Editorial PR-Futter für den Rest der Welt

Die schaurigen Schlagzeilen über die Massenvernichtungswaffen im Irak waren kein Versehen. Der Beletage im Weißen Haus war klar, dass die Schreckensherrschaft Saddam Husseins der Weltgemeinschaft nicht als Grund für einen Präventivkrieg ausgereicht hätten.

Liebe stern-Leser!

Die schaurigen Schlagzeilen über die Massenvernichtungswaffen im Irak waren kein Versehen. Der Beletage im Weißen Haus war klar, dass die Schreckensherrschaft Saddam Husseins der Weltgemeinschaft nicht als Grund für einen Präventivkrieg ausgereicht hätten. Schon gar nicht, um den UN-Sicherheitsrat zu überzeugen. Dazu brauchten Bush, sein Vize Cheney und Verteidigungsminister Rumsfeld das ganz große Gedeck: chemische, biologische und vielleicht sogar atomare Waffen. "Aus bürokratischen Gründen", enthüllte Vizeverteidigungsminister Wolfowitz im Sommer vergangenen Jahres, habe man sich auf das Thema Massenvernichtungswaffen festgelegt, "weil das der einzige Grund war, dem jeder zustimmen konnte". Durch ständiges Wiederholen der Bedrohungsszenarios wuchsen Saddams Arsenale von Mal zu Mal, die Bush-Gläubigen in aller Welt übernahmen das PR-Futter kritiklos. Am 8. Februar 2003 sekundierte auch Angela Merkel: "Die Bedrohung durch Saddam Hussein und seine Massenvernichtungswaffen ist real."

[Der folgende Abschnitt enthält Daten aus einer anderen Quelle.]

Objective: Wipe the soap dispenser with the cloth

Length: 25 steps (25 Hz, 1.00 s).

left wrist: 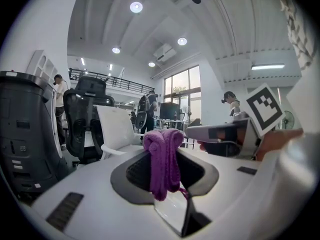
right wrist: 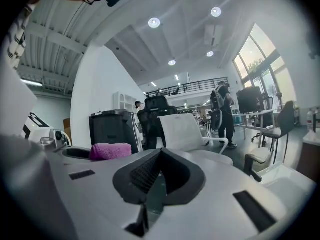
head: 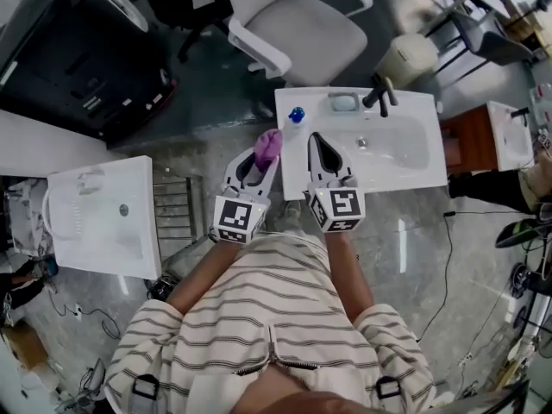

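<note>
In the head view, the soap dispenser (head: 297, 115), small with a blue top, stands at the back left corner of the white sink basin (head: 414, 166). My left gripper (head: 261, 159) is shut on a bunched purple cloth (head: 267, 144), held above the basin's left edge just in front of the dispenser. The left gripper view shows the cloth (left wrist: 163, 165) hanging between the jaws. My right gripper (head: 318, 139) hovers over the basin beside the left one, shut and empty. Its own view shows the jaws (right wrist: 159, 178) closed on nothing, with the cloth (right wrist: 110, 150) off to the left.
A dark faucet (head: 380, 94) and a soap dish (head: 343, 103) sit on the basin's back rim. A white office chair (head: 298, 26) stands behind the sink. A second white basin (head: 102, 216) lies at the left, a black unit (head: 78, 69) behind it.
</note>
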Each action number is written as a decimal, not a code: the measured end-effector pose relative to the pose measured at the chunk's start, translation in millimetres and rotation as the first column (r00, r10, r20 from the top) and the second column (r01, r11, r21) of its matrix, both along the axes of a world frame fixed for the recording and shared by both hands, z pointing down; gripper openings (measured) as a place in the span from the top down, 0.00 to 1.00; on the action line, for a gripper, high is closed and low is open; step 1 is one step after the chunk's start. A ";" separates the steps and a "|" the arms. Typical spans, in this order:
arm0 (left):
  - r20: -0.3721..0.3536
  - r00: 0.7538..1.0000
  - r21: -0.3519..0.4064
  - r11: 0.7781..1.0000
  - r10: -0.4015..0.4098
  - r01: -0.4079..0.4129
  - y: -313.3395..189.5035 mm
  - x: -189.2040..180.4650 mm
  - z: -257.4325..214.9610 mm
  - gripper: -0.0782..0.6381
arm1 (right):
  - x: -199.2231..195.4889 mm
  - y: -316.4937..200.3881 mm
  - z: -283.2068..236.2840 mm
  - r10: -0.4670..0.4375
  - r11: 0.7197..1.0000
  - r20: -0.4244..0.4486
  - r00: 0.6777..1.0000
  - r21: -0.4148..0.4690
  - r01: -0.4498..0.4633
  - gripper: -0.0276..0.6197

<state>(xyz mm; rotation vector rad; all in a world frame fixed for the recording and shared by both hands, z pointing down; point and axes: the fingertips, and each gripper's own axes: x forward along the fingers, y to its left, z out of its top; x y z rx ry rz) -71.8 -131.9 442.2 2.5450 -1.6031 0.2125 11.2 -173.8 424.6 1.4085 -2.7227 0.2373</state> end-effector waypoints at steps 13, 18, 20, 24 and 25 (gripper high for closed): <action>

Zum Jahrestag des Kriegsbeginns am 20. März veröffentlicht der stern in dieser Ausgabe die Entstehungsgeschichte einer gigantischen Kriegslüge. Monatelang haben Michael Streck und Jan-Christoph Wiechmann, die Amerika-Korrespondenten des stern, Informationen zusammengetragen. So trafen die beiden Botschafter Joseph Wilson, der für die CIA in den Niger gereist war, um die Uranschmuggel-Vorwürfe gegen den Irak zu untersuchen. Die stellten sich als Fälschung heraus. Senator Bob Graham, ehemaliger Vorsitzender des Geheimdienstausschusses, der alle Winkelzüge aus der Nähe erlebte und heute ein Amtsenthebungsverfahren gegen Bush fordert, gehörte zu den Gesprächspartnern. Eine Geheimdienstmitarbeiterin im Verteidigungsministerium, die jetzt zurückgezogen auf einer Farm in Virginia lebt, berichtet, wie fast über Nacht das Office for Special Plans entstand. Hier wurden aus Halbwahrheiten Tatsachen, hier wurden die Fragezeichen aus den CIA-Berichten getilgt.

Ebenfalls in Virginia saßen die stern-Reporter mit Greg Thielmann zusammen, dem ehemaligen Abteilungsleiter im Geheimdienst des Außenministeriums. Seine Analysen wiesen der Regierung schon sehr früh konkret nach, dass eine nukleare Bedrohung für die USA durch Saddam Humbug ist. Die Regierung aber wollte nicht hören. Auch einige CIA-Agenten brachen gegenüber dem stern ihre Schweigepflicht.

Am Ende der Recherchen entstand ein hochspannendes Puzzle, das die Propagandamaschine der US-Administration bloßstellt. Fazit: Schon kurz nach seiner Amtseinführung nahm Bush den Marsch auf Bagdad auf seine Agenda. Es fehlte nur noch ein guter Grund. Bush war dabei vor allem ein willfähriges Instrument in der Hand von Leuten wie Cheney, Rumsfeld und Wolfowitz. Zudem passten die manipulierten Informationen in sein Weltbild. Misstrauisch war er nur gegenüber denjenigen, die das Geheimdienstmaterial infrage stellten. Wenn die Weltgemeinschaft künftig Präventivkriege vermeiden will, darf sie nie vergessen, wie dieser Krieg zustande kam.

Der Irak-Krieg war auch Thema einer stern-Reportage, die vergangene Woche bei der Verleihung der Zeitschriften-Oscars, den "Lead-Awards", ausgezeichnet wurde. In der Kategorie "Reportagebeitrag des Jahres" gewann der stern mit der Geschichte "Der Sturm auf Bagdad" (Heft 14/2003). Einen ersten Platz gab es in der Rubrik "Reportagefotografie des Jahres" für den Fotografen Frédéric Brenner. Seine Arbeit "Diaspora - Heimat im Exil" erschien im stern 47/2003 und hält das Leben jüdischer Gemeinden in 40 Ländern fest. Wir freuen uns darüber - denn Reportagen sind unsere Leidenschaft.